Task to complete:
Return the complete listing without omission.

───

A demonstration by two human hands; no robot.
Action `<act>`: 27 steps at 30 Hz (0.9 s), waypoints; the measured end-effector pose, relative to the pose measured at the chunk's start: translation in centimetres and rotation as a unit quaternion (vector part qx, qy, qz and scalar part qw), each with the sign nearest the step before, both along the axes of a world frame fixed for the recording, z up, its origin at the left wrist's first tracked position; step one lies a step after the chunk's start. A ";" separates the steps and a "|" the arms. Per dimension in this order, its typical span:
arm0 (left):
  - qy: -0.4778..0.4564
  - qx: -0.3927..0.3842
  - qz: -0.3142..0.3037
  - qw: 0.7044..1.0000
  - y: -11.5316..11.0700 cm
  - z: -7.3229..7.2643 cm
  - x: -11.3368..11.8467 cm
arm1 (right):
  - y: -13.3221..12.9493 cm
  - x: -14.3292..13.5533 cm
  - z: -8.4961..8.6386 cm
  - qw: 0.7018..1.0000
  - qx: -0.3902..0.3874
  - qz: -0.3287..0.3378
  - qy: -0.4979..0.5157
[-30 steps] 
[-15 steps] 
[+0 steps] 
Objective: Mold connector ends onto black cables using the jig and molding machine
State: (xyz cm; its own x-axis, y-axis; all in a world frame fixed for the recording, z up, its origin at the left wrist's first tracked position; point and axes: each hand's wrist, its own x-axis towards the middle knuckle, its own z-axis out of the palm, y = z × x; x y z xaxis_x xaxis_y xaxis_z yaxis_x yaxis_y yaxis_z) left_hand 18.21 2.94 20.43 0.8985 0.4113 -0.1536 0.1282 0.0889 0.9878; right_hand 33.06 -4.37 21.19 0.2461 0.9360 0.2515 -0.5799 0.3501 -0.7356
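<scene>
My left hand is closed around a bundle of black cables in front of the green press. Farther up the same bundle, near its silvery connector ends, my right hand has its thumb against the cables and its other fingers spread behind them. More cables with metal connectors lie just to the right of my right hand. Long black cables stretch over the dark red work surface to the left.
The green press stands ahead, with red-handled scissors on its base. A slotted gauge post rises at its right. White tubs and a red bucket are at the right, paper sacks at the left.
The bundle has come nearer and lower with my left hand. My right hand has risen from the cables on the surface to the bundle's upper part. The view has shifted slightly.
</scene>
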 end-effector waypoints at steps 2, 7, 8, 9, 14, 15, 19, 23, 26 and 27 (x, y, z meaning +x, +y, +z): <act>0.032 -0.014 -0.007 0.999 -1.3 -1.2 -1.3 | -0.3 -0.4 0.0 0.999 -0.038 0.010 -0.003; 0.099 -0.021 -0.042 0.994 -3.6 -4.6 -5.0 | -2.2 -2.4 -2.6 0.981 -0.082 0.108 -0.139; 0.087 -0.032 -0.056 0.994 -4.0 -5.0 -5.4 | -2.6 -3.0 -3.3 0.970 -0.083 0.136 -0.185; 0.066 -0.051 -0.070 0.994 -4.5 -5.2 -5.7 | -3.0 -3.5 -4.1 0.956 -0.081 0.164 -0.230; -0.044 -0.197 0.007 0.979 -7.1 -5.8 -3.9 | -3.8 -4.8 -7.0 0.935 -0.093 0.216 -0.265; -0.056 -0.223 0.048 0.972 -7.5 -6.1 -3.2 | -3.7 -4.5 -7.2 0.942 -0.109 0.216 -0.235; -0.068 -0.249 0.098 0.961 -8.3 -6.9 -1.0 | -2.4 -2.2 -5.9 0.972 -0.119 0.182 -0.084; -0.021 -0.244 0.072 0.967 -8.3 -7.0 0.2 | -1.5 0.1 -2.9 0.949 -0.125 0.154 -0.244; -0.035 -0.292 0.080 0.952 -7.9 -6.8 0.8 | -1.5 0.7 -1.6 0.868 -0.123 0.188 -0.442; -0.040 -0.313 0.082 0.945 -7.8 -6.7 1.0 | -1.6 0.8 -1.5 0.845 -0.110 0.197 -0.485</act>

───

Solution to this exercise:
A demonstration by two human hands; no robot.
Action `<act>`: 27 steps at 30 Hz (0.9 s), waypoints; the measured end-effector pose, relative to the pose measured at the chunk's start: translation in centimetres and rotation as a unit quaternion (vector part qx, qy, qz and scalar part qw), each with the sign nearest the step before, both along the axes of a world frame fixed for the recording, z up, its origin at the left wrist's first tracked position; step one lies a step after the chunk's start. A ";" separates the steps and a "|" the arms. Per dimension in this order, its typical span:
arm0 (left):
  - qy: -0.4778..0.4564
  - qx: -0.3927..0.3842
  - qz: -0.3142..0.3037
  - qw: 0.7044..1.0000
  - y: -11.5316..11.0700 cm
  - z: -7.3229..7.2643 cm
  - x: -11.3368..11.8467 cm
arm1 (right):
  - y: -13.3221..12.9493 cm
  - x: -14.3292..13.5533 cm
  - z: -8.4961..8.6386 cm
  - qw: 0.7018..1.0000
  - qx: -0.3902..0.3874
  - qz: -0.3287..0.3378
  - qy: -0.4979..0.5157
[-30 steps] 
[-15 steps] 
[+0 steps] 
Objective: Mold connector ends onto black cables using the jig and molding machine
State: (xyz cm; its own x-axis, y-axis; all in a world frame fixed for the recording, z up, its origin at the left wrist's first tracked position; point and axes: each hand's wrist, its own x-axis towards the middle knuckle, its own z-axis out of the palm, y = z × x; x y z xaxis_x xaxis_y xaxis_z yaxis_x yaxis_y yaxis_z) left_hand 18.21 2.94 20.43 0.8985 0.4113 -0.1536 0.1282 0.0889 0.9878; right_hand 33.06 -4.37 21.19 0.2461 0.9360 0.2515 -0.5799 0.3501 -0.7356
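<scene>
My left hand is closed around a bundle of black cables in front of the green press. Farther up the same bundle, near its silvery connector ends, my right hand has its thumb against the cables and its other fingers spread behind them. More cables with metal connectors lie just to the right of my right hand. Long black cables stretch over the dark red work surface to the left.
The green press stands ahead, with red-handled scissors on its base. A slotted gauge post rises at its right. White tubs and a red bucket are at the right, paper sacks at the left.
The bundle has come nearer and lower with my left hand. My right hand has risen from the cables on the surface to the bundle's upper part. The view has shifted slightly.
</scene>
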 end-effector waypoints at steps 2, 7, 8, 9, 14, 15, 19, 23, 26 and 27 (x, y, z meaning +x, +y, +z): <act>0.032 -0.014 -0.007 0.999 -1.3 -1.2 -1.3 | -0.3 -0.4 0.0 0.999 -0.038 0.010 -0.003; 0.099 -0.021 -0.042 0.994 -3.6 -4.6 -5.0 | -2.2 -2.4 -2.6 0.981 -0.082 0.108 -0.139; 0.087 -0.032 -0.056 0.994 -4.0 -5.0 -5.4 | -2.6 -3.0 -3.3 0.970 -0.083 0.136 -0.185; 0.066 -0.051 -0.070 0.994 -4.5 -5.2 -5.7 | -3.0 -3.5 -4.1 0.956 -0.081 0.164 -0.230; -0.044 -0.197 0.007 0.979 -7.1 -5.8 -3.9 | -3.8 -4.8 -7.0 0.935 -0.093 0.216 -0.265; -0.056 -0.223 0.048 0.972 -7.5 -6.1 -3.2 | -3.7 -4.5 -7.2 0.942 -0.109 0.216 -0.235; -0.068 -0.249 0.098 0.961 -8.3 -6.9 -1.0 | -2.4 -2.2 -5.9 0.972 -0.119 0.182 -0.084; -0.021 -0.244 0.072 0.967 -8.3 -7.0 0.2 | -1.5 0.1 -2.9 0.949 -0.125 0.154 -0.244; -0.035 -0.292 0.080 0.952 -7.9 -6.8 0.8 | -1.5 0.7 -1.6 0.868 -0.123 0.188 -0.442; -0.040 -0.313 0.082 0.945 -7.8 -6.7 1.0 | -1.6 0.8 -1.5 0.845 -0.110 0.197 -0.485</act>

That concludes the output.